··· Source data
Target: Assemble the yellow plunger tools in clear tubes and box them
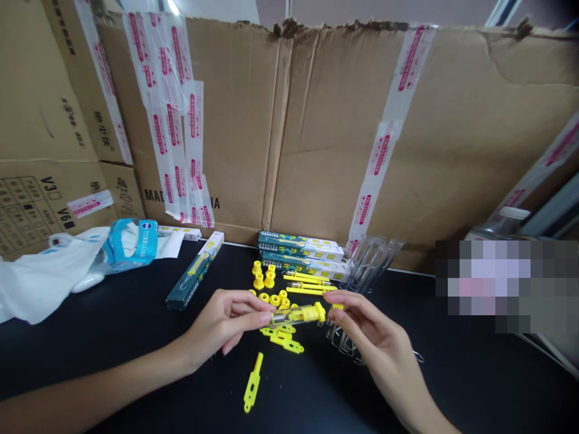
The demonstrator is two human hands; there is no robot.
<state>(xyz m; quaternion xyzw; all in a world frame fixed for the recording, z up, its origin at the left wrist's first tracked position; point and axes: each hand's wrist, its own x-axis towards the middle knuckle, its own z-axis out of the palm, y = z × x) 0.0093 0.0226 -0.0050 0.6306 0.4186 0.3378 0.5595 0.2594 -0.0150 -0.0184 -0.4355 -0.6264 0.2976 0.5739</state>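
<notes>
My left hand (235, 319) grips a clear plastic tube (283, 316) that lies nearly level, with yellow and metal parts inside and a yellow stopper at its right end. Just right of that stopper, my right hand (366, 322) pinches a small yellow plastic piece (337, 307), partly covered by the fingers. Below the tube lie several flat yellow plastic pieces (289, 343) with slots. One more yellow slotted piece (252, 383) rests alone nearer to me. Behind the tube are small yellow rings (275, 299), flared yellow caps (259, 281) and yellow rods with metal parts (310, 289).
Printed green-and-white boxes (301, 262) lie at the back, and another such box (196, 271) slants at left. Clear tubes (373, 259) stand behind my right hand, above metal wire hooks (346, 343). A blue-and-white tissue pack (131, 244) sits far left. Cardboard (325, 132) walls the table's back.
</notes>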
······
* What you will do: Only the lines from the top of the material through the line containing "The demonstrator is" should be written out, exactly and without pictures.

* Answer to this task:
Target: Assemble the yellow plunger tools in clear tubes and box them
The demonstrator is two human hands; there is no robot.

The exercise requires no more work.